From: Doug Ewell (dewell@adelphia.net)
Date: Thu Sep 21 2006 - 22:39:21 CDT
Hans Aberg <haberg at math dot su dot se> wrote:
> So then, why not (if this is not what you already is doing) just take
> a large English text body, and compute the statistics of the words in
> it. Then sort the list, putting the more frequent words first, and
> give the words the number they have in this list. Then apply UTF-8...
This would be intended as a general-purpose scheme, of course, not for
the specific purpose I cited of character names, which are nowhere near
representative of English word frequency.

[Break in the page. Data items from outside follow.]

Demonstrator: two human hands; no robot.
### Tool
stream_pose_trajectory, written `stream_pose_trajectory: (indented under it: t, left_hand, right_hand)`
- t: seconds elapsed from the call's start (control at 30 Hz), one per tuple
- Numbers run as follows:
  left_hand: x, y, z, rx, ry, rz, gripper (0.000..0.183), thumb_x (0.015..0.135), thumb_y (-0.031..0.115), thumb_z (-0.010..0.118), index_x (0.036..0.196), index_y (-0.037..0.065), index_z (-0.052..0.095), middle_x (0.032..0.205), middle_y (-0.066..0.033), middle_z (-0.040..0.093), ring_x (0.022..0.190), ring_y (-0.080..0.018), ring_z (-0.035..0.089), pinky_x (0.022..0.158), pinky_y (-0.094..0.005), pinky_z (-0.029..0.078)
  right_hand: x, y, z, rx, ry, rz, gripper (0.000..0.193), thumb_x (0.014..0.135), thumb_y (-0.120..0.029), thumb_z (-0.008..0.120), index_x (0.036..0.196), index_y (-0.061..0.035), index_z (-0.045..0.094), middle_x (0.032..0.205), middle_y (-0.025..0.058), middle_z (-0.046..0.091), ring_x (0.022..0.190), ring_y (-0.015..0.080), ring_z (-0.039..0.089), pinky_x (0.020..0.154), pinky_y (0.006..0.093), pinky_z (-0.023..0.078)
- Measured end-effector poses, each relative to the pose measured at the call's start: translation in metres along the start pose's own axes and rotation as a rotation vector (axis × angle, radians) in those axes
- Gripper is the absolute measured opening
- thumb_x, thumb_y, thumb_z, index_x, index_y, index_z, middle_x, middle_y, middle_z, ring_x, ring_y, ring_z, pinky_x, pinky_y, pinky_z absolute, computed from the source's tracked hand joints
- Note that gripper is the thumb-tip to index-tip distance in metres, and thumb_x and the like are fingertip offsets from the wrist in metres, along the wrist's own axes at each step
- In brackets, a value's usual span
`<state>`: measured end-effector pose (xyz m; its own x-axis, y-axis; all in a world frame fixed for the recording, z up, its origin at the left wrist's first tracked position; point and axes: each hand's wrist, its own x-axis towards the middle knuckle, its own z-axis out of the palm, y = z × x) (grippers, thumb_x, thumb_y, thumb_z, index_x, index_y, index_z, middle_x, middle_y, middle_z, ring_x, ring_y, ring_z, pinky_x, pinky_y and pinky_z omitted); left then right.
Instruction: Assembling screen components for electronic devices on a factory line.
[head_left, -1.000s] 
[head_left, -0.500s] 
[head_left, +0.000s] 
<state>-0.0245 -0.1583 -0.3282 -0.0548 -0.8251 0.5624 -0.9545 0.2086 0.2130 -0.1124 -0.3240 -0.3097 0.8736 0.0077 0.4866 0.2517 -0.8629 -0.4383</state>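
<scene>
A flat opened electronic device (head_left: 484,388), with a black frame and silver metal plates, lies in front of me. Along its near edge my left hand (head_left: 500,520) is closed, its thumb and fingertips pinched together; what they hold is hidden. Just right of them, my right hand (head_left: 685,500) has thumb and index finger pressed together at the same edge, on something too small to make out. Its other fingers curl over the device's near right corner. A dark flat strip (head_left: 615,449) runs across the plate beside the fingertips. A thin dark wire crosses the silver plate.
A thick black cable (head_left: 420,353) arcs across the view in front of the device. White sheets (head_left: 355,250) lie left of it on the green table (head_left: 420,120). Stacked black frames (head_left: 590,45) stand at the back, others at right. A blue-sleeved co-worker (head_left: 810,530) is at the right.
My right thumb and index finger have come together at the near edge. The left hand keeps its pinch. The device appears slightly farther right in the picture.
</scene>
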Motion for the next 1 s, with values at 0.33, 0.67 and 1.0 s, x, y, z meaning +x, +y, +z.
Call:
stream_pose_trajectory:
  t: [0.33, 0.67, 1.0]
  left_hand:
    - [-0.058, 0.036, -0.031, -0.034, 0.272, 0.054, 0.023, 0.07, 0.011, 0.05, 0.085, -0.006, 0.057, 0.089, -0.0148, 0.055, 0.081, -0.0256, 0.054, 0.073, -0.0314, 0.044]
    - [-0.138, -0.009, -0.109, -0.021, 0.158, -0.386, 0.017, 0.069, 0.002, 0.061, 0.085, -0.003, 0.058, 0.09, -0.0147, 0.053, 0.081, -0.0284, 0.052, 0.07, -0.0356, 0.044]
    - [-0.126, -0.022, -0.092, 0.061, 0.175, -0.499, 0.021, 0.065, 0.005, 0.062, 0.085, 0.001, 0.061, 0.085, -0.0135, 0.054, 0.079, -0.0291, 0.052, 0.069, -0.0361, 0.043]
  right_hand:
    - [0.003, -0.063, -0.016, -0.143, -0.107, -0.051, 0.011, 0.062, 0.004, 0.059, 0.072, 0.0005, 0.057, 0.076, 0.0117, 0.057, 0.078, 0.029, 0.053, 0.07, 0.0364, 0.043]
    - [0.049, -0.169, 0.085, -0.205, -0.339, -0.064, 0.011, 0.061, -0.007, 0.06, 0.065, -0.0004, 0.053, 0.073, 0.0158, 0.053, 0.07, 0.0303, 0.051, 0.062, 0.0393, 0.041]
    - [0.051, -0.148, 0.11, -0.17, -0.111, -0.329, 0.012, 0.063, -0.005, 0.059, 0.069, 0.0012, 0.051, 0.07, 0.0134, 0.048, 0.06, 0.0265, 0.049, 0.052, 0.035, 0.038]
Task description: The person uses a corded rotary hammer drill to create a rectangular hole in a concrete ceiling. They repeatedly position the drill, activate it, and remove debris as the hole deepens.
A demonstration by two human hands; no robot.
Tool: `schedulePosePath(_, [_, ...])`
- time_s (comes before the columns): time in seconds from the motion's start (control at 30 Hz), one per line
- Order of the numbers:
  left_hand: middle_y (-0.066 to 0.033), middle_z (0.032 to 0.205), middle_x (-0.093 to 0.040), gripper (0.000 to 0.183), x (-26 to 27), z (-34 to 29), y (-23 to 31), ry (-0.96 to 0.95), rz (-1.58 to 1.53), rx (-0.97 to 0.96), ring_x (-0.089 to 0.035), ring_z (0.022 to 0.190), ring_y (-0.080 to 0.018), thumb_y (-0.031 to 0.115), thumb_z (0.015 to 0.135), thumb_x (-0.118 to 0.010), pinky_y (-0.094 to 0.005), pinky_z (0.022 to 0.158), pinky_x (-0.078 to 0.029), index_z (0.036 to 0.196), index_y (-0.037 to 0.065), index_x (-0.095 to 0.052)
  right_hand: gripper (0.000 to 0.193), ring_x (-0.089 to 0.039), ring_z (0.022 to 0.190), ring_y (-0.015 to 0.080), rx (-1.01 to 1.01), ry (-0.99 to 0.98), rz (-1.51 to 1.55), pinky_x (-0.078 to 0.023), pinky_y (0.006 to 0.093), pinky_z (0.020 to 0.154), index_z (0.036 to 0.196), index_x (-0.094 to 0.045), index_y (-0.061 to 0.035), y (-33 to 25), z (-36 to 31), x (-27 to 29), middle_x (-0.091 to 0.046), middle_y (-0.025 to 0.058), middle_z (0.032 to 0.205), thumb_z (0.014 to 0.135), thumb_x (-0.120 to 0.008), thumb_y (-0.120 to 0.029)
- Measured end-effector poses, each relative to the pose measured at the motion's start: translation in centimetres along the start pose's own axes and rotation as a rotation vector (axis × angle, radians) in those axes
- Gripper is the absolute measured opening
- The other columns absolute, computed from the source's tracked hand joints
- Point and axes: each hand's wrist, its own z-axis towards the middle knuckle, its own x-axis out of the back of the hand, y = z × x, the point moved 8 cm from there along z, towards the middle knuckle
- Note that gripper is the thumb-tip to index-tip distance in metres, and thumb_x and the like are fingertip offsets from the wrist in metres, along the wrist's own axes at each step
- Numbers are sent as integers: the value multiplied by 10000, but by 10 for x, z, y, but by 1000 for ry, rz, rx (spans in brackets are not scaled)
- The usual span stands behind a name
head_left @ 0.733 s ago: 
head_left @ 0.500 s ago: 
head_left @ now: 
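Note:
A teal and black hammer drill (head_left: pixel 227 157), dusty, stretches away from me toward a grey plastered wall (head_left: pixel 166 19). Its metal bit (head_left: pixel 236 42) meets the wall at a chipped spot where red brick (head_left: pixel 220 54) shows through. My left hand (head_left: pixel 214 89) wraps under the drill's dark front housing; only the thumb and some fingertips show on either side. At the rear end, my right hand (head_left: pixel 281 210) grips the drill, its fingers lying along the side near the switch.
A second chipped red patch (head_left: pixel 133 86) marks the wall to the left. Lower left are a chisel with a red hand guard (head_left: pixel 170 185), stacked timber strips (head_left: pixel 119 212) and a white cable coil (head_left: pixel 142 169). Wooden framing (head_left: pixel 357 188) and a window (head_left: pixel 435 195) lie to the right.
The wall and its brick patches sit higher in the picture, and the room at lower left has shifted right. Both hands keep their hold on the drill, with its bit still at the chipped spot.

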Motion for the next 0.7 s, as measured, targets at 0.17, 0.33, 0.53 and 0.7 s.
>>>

You bring up some interesting points, some of which I've already thought
of -- particularly the ability to fall back to character-by-character
spelling of rarer words, just as sign languages include a fallback to
fingerspelling. One possible pitfall is the number of "common" words in
English; the more words are assigned tokens, the greater the average (or
longest) token size. You have to decide where to draw the line.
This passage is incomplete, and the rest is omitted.